WHAT THIS TASK INVOLVES: Go through the entries below and print, exactly, the lines starting at the one with "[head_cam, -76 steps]" and ending at the one with "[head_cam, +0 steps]", keeping both ends and no others.

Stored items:
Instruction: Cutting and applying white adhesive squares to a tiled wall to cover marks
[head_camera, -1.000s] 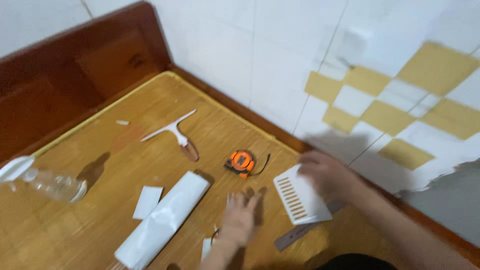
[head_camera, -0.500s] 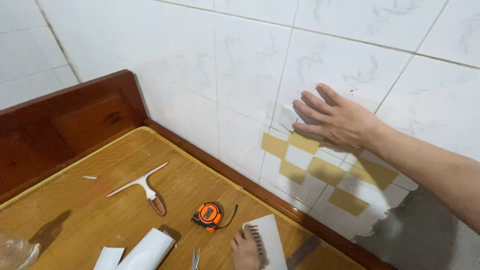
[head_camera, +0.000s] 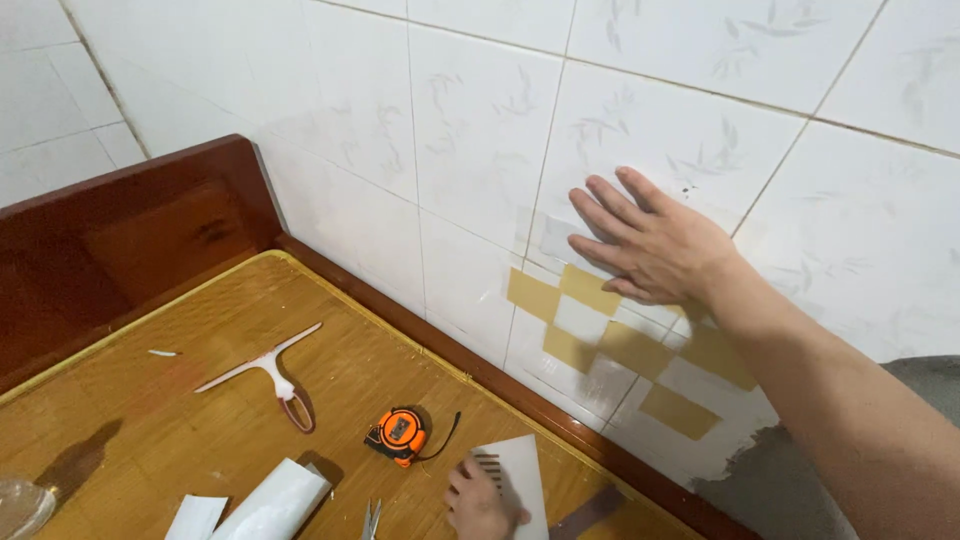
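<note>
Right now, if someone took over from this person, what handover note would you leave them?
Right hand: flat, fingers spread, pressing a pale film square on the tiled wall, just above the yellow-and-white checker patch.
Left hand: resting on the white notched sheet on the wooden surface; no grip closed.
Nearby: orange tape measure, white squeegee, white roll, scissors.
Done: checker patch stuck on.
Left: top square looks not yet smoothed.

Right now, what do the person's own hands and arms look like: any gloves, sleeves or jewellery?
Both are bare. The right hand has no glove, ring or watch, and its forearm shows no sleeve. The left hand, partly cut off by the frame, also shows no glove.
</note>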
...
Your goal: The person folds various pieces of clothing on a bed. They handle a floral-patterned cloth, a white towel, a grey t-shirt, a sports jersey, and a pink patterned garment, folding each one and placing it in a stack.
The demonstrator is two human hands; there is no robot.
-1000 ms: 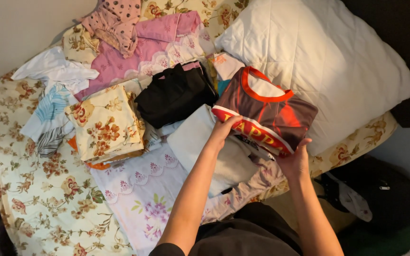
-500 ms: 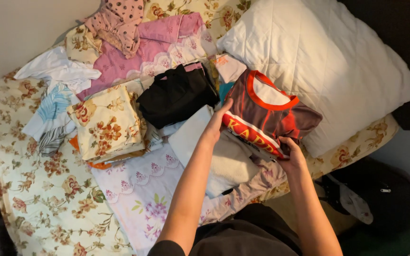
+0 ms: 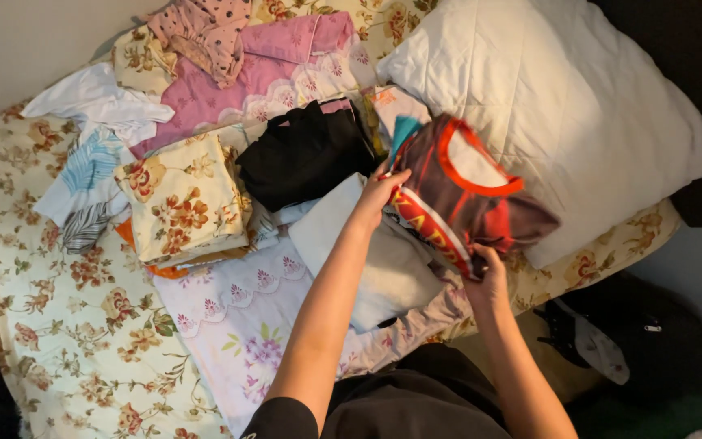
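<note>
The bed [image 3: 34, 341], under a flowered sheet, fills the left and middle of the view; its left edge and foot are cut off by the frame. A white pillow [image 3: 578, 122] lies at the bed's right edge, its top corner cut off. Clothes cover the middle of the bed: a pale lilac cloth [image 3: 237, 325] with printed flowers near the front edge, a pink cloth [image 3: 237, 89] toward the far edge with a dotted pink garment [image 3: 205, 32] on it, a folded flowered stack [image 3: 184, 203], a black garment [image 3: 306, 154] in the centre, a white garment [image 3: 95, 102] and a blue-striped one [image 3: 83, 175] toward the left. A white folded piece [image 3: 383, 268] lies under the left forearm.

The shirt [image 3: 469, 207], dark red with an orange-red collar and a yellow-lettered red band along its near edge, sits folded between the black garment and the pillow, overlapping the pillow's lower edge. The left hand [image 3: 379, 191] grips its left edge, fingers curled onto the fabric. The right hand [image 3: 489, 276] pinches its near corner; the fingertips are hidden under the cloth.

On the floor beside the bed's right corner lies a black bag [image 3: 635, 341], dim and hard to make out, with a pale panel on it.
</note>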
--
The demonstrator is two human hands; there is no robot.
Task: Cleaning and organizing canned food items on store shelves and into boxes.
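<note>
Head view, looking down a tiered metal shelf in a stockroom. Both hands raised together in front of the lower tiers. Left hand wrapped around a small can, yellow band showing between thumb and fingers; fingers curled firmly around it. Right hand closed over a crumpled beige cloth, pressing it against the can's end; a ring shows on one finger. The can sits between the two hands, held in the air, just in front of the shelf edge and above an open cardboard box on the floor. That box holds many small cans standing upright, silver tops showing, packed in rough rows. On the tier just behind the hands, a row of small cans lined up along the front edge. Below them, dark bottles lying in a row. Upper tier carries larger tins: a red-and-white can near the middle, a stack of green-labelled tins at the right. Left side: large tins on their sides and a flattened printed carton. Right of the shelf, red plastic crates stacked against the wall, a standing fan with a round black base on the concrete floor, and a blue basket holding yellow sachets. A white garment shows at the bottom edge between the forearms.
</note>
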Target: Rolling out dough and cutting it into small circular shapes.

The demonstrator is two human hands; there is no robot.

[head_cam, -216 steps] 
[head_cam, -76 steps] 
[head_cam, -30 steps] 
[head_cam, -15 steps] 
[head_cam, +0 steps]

EXPECTED ANSWER:
[head_cam, -76 steps] 
[head_cam, -30 steps] 
[head_cam, -15 steps] 
[head_cam, +0 steps]

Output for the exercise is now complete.